Un día inolvidable para Clemente Figueroa
Ver la felicidad en la cara de cualquier persona es bonito, pero, contribuir para que eso ocurra y más tratándose de un niño, lo convierte en una sensación todavía más especial.
Clemente Figueroa difícilmente podrá olvidar la noche del sábado al domingo. Junto a su padre, Mauricio, acudió al Estadio Nacional Julio Martínez Prádanos para presenciar el trascendental partido entre España y Brasil. Clemente, reconocido aficionado de la Selección española de fútbol, soñaba con ver de cerca a sus ídolos en su país, Chile, y alentarlos hasta la victoria.
Era tal su nivel de impaciencia que fue el primero en entrar al estadio y, desde el primer momento, se dejó la voz, literalmente, animando a los nuestros de inicio a fin. En sus manos, una pancarta que rezaba el siguiente mensaje: "Pablo García, por favor, tu camiseta".

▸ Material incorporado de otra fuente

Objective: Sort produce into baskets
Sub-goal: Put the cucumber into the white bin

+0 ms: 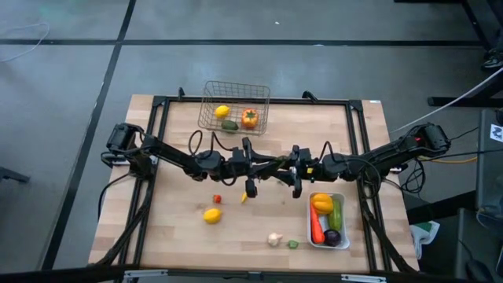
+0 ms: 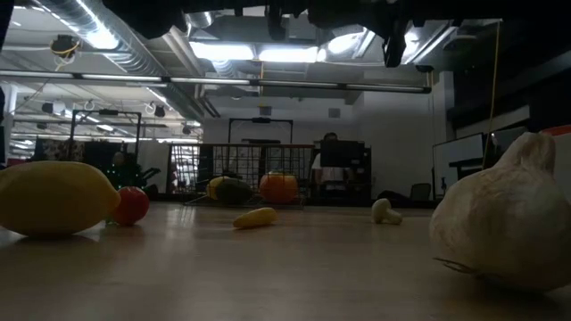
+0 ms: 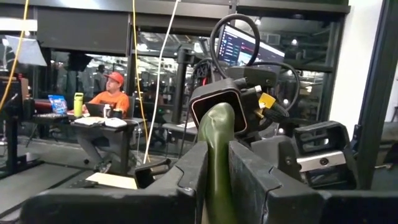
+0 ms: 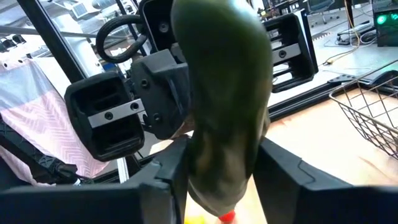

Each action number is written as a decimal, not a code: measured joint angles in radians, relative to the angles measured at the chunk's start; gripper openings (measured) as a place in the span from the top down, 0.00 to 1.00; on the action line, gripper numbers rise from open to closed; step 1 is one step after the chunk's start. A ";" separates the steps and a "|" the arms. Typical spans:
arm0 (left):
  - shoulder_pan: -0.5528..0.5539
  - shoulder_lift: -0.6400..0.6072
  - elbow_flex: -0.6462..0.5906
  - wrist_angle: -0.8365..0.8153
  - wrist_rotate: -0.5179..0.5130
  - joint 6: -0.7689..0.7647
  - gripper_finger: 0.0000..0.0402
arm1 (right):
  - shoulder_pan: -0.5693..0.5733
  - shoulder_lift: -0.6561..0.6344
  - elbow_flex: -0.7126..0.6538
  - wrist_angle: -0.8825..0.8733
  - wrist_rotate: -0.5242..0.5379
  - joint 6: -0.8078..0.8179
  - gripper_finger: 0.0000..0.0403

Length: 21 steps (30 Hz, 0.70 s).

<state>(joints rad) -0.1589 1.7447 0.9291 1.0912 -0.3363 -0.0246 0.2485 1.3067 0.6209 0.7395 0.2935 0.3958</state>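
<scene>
While both arms meet mid-table, both grippers [image 1: 271,167] clamp one cucumber [image 3: 217,155]

The wire basket [image 1: 236,106] is placed at the table's [image 1: 181,236] far edge, a lemon [image 1: 222,112], a cucumber [image 1: 229,125] and a tomato [image 1: 249,119] being held in it. The tray [image 1: 328,220] is set at the near right, with a pepper [image 1: 321,203], a carrot [image 1: 316,226] and an eggplant [image 1: 332,237] inside. A garlic [image 1: 273,239] is found left of the tray, and another lemon [image 1: 212,215] farther left.
</scene>
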 joint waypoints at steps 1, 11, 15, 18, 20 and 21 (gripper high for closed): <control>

Su efusividad y vehemencia en la celebración del gol de Iker Bravo y tras el pitido final no pasaron inadvertidas para algunos miembros del cuerpo técnico de Paco Gallardo, que se acercaron al chico para conocer "su historia" e invitarle a conocer a su ídolo en el hotel de concentración del equipo en Santiago.
Dicho y hecho. Clemente y Mauricio esperaron al equipo en la puerta del hotel, donde tuvieron la oportunidad de compartir fotos y palabras con nuestros internacionales. Pablo García, además, quiso tener un detallazo con su joven fanático chileno regalándole sus botas firmadas tras el partido: "Siempre quise estos zapatos, pero no me alcanzaba la plata. Los pondré en mi repisa".
La emoción con la que Clemente se lo contaba todo a su mamá por videollamada nos recuerda que todos los detalles, por insignificantes que parezcan, son tremendamente importantes cuando se trata de hacer felices a los más pequeños. Gracias, Clemente, Mauricio y Chile, por tantísimas muestras de cariño hacia la Selección española.